One of her works produced while at the Israeli think-tank was Israel is Us: A Journalist's Odyssey in Understanding the Middle East. According to the organization's website, Nirenstein confesses the publication's premise is 'very simple': "Israel, contrary to commonly accepted propaganda, is a positive model, a case study for anyone who finds himself living in a democratic society that must eventually confront a defensive war- one that encompasses the entire universe of Western democracy today.”

Nirenstein continues to work at the think-tank.

Other publications 
Nirenstein's writings have also appeared, among other websites, on the Times of Israel, the Gatestone Institute and the Machiavelli Center for Political and Strategic Studies. Since 2007, she has also maintained her own personal website on which she publishes material in English and Italian. Today she is columnist for the Jewish News Syndicate.

Later political career

In August 2015, Benjamin Netanyahu designated Nirenstein to become Israel's ambassador to Italy. The initial reaction by the Jewish community of Rome was uneven, in fact after some negative reactions that emerged among the Italian Jewish community after the nomination, numerous reactions and declarations in favor of Nirenstein arrived from both Italy and Israel. Subsequently, Nirenstein withdrew from the offer for what she stated were personal reasons.
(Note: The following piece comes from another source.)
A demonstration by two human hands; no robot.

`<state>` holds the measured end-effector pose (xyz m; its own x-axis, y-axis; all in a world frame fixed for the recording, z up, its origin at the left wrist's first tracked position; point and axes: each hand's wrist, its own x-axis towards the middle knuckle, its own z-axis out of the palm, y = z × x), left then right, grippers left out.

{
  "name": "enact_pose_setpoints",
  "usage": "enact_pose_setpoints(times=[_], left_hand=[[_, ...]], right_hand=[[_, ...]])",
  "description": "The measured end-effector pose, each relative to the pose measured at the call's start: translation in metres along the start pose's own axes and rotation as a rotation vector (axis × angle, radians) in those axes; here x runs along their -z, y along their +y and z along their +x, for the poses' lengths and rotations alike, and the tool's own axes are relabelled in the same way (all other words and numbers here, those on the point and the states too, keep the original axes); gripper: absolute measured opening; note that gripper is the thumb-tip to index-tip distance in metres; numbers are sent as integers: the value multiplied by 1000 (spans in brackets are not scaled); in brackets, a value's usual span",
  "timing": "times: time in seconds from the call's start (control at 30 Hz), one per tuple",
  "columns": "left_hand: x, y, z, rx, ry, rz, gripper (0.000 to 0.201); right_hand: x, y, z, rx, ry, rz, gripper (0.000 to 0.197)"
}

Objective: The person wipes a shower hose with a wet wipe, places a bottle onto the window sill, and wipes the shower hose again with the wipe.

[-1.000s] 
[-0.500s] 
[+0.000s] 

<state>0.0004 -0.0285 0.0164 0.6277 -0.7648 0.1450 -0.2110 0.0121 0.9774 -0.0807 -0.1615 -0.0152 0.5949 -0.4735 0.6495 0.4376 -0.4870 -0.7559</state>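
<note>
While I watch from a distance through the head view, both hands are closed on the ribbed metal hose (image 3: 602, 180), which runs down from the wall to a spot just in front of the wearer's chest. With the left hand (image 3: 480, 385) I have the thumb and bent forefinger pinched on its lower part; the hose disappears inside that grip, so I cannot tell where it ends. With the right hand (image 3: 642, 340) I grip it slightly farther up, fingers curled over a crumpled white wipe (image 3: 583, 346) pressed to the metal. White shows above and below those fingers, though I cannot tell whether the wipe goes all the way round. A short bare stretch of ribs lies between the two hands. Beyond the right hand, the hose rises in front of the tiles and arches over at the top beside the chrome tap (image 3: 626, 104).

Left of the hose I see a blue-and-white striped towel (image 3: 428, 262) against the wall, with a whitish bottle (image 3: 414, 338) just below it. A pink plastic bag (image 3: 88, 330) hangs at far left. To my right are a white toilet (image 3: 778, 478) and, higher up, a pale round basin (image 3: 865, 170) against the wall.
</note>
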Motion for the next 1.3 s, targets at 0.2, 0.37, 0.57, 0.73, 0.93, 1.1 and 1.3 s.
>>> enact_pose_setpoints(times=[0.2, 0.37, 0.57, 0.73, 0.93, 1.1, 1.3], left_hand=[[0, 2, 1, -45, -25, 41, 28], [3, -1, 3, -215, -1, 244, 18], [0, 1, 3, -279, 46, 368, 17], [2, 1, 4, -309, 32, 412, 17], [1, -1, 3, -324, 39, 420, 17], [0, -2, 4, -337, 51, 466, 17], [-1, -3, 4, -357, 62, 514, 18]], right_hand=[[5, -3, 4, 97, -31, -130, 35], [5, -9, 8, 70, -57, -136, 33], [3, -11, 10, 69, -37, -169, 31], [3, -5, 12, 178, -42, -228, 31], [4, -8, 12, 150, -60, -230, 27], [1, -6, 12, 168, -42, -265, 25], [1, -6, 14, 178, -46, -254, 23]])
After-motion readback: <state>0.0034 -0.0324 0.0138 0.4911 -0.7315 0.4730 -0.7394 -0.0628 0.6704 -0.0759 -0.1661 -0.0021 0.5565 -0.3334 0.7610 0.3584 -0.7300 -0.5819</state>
Some press sources said the decision was related to her having called Sara Netanyahu a 'babau' in 1996, but other news sources confirmed that the decision to withdraw was for personal reasons.

Internationally

On June 29, 2011, Nirenstein was unanimously elected chairperson of the International Council of Jewish Parliamentarians (ICJP), an organization that brings together Jewish legislators, parliamentarians and government ministers from around the world.
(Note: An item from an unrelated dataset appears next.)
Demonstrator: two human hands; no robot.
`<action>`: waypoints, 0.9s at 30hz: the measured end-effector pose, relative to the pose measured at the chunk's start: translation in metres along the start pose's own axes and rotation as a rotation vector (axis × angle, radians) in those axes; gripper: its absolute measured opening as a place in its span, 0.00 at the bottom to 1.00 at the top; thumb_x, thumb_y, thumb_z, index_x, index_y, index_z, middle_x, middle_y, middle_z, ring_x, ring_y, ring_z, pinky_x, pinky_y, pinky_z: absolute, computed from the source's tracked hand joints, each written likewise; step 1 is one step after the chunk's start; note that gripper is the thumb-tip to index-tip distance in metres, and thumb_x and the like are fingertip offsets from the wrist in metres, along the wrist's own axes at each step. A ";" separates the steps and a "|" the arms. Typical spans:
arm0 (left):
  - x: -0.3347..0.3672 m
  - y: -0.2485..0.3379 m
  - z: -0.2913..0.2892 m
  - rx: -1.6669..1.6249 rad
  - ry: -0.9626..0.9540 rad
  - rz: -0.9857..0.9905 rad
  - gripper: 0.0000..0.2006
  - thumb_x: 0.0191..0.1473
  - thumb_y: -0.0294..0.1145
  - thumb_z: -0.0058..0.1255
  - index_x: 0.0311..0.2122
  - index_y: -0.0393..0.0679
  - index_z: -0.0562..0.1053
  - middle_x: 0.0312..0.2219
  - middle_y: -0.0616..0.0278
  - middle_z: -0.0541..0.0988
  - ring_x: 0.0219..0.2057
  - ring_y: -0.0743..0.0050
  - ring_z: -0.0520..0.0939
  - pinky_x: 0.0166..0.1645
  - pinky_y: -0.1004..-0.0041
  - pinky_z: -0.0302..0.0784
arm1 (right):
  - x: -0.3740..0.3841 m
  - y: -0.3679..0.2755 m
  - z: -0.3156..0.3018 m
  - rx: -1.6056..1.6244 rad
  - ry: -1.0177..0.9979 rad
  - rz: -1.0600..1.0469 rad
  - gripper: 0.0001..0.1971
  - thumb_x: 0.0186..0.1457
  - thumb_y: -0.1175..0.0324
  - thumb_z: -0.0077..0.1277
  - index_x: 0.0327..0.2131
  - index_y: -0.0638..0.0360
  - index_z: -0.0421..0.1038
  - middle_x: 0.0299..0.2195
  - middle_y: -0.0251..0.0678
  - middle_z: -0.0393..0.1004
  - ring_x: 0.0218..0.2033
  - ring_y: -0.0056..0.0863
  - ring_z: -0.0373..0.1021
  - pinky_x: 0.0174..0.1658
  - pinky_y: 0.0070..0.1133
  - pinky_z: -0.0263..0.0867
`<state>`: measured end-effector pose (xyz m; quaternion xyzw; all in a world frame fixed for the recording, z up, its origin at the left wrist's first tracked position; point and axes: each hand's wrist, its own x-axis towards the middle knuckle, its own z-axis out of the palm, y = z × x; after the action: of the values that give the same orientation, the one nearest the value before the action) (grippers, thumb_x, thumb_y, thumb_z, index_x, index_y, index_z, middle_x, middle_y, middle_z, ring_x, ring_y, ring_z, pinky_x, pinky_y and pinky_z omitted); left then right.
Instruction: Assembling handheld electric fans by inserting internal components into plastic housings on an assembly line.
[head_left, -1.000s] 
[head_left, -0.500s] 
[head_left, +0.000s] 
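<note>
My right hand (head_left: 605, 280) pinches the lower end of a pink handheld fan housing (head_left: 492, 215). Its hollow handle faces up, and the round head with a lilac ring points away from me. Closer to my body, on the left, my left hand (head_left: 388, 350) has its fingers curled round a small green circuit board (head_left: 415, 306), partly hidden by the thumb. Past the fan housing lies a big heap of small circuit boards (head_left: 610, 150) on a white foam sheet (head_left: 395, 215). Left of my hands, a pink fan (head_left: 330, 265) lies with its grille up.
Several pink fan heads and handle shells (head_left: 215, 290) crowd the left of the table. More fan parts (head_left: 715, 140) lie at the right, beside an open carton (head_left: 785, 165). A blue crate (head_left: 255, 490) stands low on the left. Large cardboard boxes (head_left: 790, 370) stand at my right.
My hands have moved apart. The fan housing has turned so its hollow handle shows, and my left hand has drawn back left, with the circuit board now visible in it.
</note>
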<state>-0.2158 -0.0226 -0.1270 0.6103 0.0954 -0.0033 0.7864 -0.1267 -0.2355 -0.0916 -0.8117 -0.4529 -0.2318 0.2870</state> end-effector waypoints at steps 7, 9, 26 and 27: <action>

In the same year, she established a center on Foreign Policy, "SUMMIT - for the dialogue between Europe and Middle East, human rights and democracy", with which she organized tens of events and conferences.

Nirenstein is a Selection Committee Member of the Genesis Prize, a fellow of the Jerusalem Center for Public Affairs and of the Gatestone Institute, as well as a member of the advisory board of Ngo-Monitor and a board member of the European Friends of Israel (EFI). She is also one of the six founding members of the steering committee of the Interparliamentary Coalition on Combating Antisemitism (ICCA), and in the board of the Friends of Israel Initiative, established on 2010 by former Prime Minister of Spain José María Aznar. She is also a board member of the "Talmud Project", a major initiative, sponsored by the Italian government, to translate the Babylonian Talmud into Italian.
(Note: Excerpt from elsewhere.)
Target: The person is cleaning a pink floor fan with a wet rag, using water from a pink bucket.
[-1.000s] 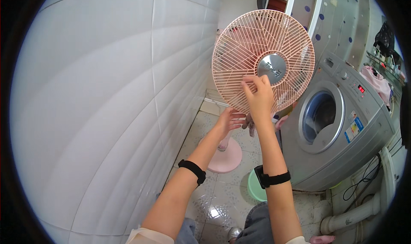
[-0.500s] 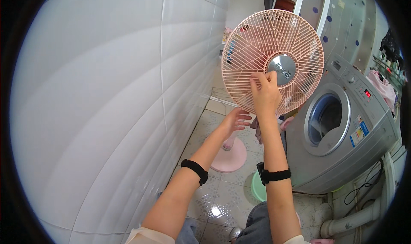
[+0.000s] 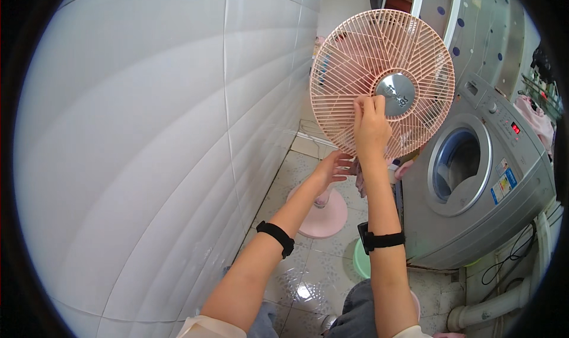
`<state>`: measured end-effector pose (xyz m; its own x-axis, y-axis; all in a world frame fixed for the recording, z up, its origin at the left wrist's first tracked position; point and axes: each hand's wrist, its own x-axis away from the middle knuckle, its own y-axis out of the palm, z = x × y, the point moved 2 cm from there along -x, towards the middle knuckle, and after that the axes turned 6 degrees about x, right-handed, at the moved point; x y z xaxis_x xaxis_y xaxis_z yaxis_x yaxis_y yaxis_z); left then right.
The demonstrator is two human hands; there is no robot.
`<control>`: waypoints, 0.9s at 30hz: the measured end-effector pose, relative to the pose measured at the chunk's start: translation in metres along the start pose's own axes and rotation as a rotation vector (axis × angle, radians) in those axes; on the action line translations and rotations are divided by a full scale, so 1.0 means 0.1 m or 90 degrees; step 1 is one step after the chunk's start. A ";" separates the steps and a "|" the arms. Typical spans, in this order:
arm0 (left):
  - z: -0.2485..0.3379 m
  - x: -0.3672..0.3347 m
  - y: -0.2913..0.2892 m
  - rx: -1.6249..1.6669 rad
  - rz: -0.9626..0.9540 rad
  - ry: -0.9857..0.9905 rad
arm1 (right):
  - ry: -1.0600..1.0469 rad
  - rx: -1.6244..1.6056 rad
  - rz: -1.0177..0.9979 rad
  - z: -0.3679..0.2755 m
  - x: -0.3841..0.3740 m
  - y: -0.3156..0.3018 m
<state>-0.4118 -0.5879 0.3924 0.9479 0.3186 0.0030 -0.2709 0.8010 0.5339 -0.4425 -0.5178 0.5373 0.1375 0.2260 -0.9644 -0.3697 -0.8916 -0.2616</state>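
Note:
A standing fan with a round pink wire grille (image 3: 344,71) faces me, its silver hub cap (image 3: 396,95) in the middle. Fingers bent and drawn together, my right hand (image 3: 372,127) grips the grille bars just left of the hub. My left hand (image 3: 333,167) is at the grille's lower edge with its fingers spread; the fingertips touch or nearly touch the rim. A mauve cloth (image 3: 361,181) hangs between my left fingers and my right wrist, and what holds it is hidden. Below, the fan's round pink base (image 3: 325,219) rests on the floor.
A grey front-loading washing machine (image 3: 474,178) stands close on the right, with a pipe (image 3: 492,308) and cables beside it. White wall tiles (image 3: 148,148) run along the left. A green basin (image 3: 361,260) is on the tiled floor (image 3: 320,267) by my knee.
My right fingers have drawn closer together on the grille beside the hub. The whole scene has shifted slightly right in view. My left hand stays at the lower rim.

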 end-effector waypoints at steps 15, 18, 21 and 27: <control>-0.07 -0.07 0.11 -0.010 0.003 0.009 | 0.083 -0.076 0.000 0.19 0.08 -0.09; -0.08 -0.08 0.13 -0.005 0.010 0.009 | 0.077 -0.086 0.012 0.18 0.07 -0.15; -0.09 -0.07 0.07 0.001 0.015 0.007 | 0.070 -0.092 0.012 0.13 0.06 -0.15; -0.05 -0.01 0.08 -0.025 -0.004 -0.001 | 0.096 -0.070 0.015 0.06 0.03 -0.16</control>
<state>-0.4157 -0.5795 0.3925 0.9500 0.3122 0.0009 -0.2707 0.8224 0.5003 -0.4416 -0.5006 0.5385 0.2699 0.1504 -0.9511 -0.2734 -0.9351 -0.2255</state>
Nirenstein has been dedicating a great effort in voicing for Muslim dissidents. In December 2007 she promoted and organized in Rome the international conference "Fighting for Democracy in the Islamic World", which was the continuation of the great Prague conference on dissidents, promoted by Natan Sharansky, Václav Havel and José María Aznar in June the same year.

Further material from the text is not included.